> [Problem details]: From the first line to the last, return the material exactly.

> [Provided data]:
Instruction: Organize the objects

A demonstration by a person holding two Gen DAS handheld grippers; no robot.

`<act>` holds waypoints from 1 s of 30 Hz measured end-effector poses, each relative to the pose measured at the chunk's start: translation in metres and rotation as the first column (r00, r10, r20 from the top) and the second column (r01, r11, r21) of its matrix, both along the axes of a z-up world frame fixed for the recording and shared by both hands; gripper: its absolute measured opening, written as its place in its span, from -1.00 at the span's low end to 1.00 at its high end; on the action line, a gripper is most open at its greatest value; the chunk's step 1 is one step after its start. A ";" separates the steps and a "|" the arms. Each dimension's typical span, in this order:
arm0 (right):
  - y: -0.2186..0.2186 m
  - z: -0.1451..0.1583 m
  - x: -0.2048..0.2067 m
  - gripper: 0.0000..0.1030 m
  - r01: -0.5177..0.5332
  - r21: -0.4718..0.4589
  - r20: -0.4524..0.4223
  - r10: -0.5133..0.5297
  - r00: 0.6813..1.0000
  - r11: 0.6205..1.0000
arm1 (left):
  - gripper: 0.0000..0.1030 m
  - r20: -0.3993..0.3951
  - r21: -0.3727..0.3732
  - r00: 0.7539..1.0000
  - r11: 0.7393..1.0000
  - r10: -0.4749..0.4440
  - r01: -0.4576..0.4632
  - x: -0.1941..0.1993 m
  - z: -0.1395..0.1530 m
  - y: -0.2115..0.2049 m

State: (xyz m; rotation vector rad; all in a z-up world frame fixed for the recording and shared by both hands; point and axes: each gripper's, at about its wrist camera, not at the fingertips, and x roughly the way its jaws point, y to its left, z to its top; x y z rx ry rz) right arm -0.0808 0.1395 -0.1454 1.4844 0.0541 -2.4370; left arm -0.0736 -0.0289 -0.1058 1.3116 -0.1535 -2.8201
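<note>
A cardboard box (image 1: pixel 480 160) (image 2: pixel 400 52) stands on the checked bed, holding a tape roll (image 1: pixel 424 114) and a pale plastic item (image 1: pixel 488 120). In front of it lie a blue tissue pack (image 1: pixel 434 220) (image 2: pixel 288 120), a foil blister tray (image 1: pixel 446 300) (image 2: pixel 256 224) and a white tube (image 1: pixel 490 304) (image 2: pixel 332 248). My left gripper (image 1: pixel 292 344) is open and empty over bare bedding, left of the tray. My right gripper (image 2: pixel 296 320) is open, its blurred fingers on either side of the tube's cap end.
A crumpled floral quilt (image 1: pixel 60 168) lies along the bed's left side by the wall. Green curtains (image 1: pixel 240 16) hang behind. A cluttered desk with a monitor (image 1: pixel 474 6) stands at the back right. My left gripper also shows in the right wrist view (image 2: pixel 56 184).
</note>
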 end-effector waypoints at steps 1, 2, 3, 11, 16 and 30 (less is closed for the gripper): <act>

> [Task result]:
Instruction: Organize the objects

A demonstration by a person holding two Gen DAS handheld grippers; no robot.

`<act>` holds waypoints from 1 s of 30 Hz measured end-effector poses, each relative to the pose measured at the chunk's start: translation in metres and rotation as the first column (r00, r10, r20 from the top) and the second column (r01, r11, r21) of its matrix, both along the axes of a z-up world frame fixed for the recording and shared by both hands; gripper: its absolute measured opening, written as its place in its span, from -1.00 at the span's low end to 1.00 at its high end; on the action line, a gripper is most open at its greatest value; the chunk's step 1 is one step after its start. A ";" separates the steps and a "|" the arms. Each dimension's typical span, in this order:
arm0 (right):
  - y: -0.2186..0.2186 m
  - z: -0.1451..0.1583 m
  - x: -0.2048..0.2067 m
  - gripper: 0.0000..0.1030 m
  - r01: -0.5177..0.5332
  - r21: -0.4718..0.4589
  - r20: -0.4524..0.4223
  - r10: -0.5133..0.5297
  - r00: 0.6813..1.0000
  - r11: 0.6205..1.0000
arm1 (left):
  - gripper: 0.0000..0.1030 m
  - r20: -0.3993..0.3951
  - r21: -0.3727..0.3732
  - r00: 0.7539..1.0000
  - r11: 0.7393..1.0000
  - r10: -0.4749..0.4440
  - r01: -0.4576..0.4632
  - x: -0.1941..0.1993 m
  - z: -0.1395..0.1530 m
  - y: -0.2115..0.2049 m

State: (xyz m; rotation vector rad; all in a z-up world frame fixed for the recording and shared by both hands; point and axes: each gripper's, at about its wrist camera, not at the fingertips, and x roughly the way its jaws point, y to its left, z to its top; x y z rx ry rz) right arm -0.0808 0.1395 -0.1454 1.4844 0.0541 -2.4370; left arm -0.0736 -0.0289 -0.1058 1.3116 -0.1535 -2.8201
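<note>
A cardboard box (image 1: pixel 480 160) (image 2: pixel 400 52) stands on the checked bed, holding a tape roll (image 1: pixel 424 114) and a pale plastic item (image 1: pixel 488 120). In front of it lie a blue tissue pack (image 1: pixel 434 220) (image 2: pixel 288 120), a foil blister tray (image 1: pixel 446 300) (image 2: pixel 256 224) and a white tube (image 1: pixel 490 304) (image 2: pixel 332 248). My left gripper (image 1: pixel 292 344) is open and empty over bare bedding, left of the tray. My right gripper (image 2: pixel 296 320) is open, its blurred fingers on either side of the tube's cap end.
A crumpled floral quilt (image 1: pixel 60 168) lies along the bed's left side by the wall. Green curtains (image 1: pixel 240 16) hang behind. A cluttered desk with a monitor (image 1: pixel 474 6) stands at the back right. My left gripper also shows in the right wrist view (image 2: pixel 56 184).
</note>
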 end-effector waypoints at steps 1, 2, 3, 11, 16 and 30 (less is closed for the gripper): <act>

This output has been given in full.